* **EXERCISE INSTRUCTIONS**
Write out the entire listing below exactly, with the pictures left out.

*** STORED DATA ***

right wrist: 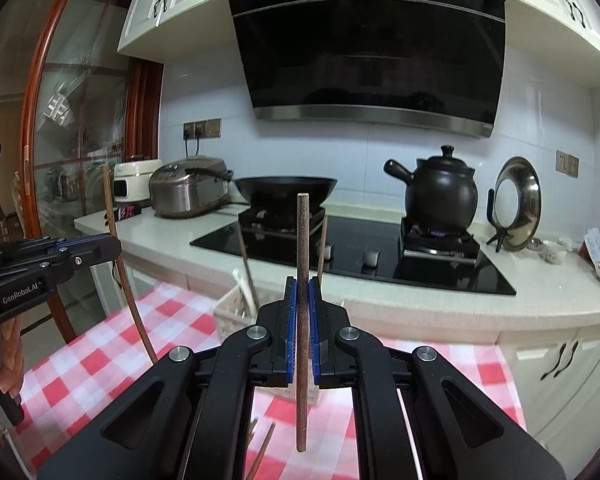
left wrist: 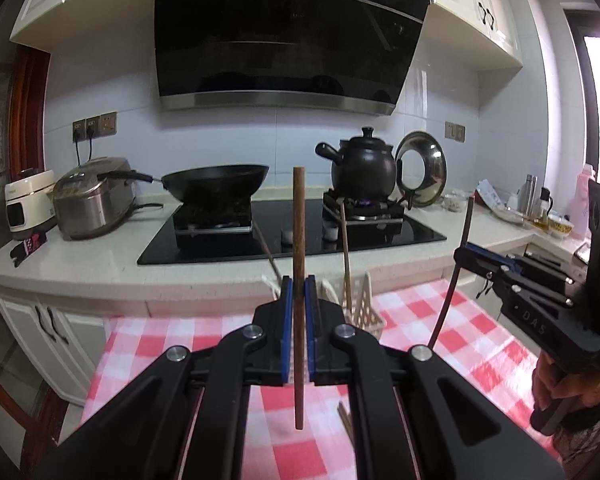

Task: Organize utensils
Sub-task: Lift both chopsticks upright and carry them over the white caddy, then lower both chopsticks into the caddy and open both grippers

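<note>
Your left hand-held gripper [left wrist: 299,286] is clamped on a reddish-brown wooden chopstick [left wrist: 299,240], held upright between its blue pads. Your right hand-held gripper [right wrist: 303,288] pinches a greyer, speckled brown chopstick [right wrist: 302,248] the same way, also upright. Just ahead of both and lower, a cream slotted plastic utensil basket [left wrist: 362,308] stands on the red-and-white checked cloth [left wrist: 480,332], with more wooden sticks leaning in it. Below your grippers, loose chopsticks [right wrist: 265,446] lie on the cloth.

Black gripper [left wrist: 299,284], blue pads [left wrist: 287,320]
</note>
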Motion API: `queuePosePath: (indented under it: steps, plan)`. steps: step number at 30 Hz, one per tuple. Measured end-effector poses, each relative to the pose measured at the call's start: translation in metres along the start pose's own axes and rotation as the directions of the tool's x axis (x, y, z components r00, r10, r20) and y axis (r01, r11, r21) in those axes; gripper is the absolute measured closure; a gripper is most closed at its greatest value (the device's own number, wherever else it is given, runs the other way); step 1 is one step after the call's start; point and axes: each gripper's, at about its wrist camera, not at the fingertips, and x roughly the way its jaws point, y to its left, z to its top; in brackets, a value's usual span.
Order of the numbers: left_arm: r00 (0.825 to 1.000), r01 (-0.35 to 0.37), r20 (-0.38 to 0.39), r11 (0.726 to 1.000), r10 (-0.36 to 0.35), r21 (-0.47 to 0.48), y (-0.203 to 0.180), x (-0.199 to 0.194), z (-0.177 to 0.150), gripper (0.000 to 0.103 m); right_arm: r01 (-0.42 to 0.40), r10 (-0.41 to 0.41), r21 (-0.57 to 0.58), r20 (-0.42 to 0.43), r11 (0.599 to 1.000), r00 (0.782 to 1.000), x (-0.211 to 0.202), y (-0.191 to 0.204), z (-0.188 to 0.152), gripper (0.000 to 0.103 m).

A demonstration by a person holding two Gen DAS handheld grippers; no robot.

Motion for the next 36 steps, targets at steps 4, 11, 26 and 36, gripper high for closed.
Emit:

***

* **ANSWER TO THIS PROBLEM**
right wrist: 
left wrist: 

Task: Organize utensils
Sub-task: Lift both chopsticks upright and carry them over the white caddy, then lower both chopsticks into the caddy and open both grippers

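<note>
Your left hand-held gripper [left wrist: 299,286] is clamped on a reddish-brown wooden chopstick [left wrist: 299,240], held upright between its blue pads. Your right hand-held gripper [right wrist: 303,288] pinches a greyer, speckled brown chopstick [right wrist: 302,248] the same way, also upright. Just ahead of both and lower, a cream slotted plastic utensil basket [left wrist: 362,308] stands on the red-and-white checked cloth [left wrist: 480,332], with more wooden sticks leaning in it. Below your grippers, loose chopsticks [right wrist: 265,446] lie on the cloth.

Black gripper [left wrist: 299,284], blue pads [left wrist: 287,320]
</note>
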Motion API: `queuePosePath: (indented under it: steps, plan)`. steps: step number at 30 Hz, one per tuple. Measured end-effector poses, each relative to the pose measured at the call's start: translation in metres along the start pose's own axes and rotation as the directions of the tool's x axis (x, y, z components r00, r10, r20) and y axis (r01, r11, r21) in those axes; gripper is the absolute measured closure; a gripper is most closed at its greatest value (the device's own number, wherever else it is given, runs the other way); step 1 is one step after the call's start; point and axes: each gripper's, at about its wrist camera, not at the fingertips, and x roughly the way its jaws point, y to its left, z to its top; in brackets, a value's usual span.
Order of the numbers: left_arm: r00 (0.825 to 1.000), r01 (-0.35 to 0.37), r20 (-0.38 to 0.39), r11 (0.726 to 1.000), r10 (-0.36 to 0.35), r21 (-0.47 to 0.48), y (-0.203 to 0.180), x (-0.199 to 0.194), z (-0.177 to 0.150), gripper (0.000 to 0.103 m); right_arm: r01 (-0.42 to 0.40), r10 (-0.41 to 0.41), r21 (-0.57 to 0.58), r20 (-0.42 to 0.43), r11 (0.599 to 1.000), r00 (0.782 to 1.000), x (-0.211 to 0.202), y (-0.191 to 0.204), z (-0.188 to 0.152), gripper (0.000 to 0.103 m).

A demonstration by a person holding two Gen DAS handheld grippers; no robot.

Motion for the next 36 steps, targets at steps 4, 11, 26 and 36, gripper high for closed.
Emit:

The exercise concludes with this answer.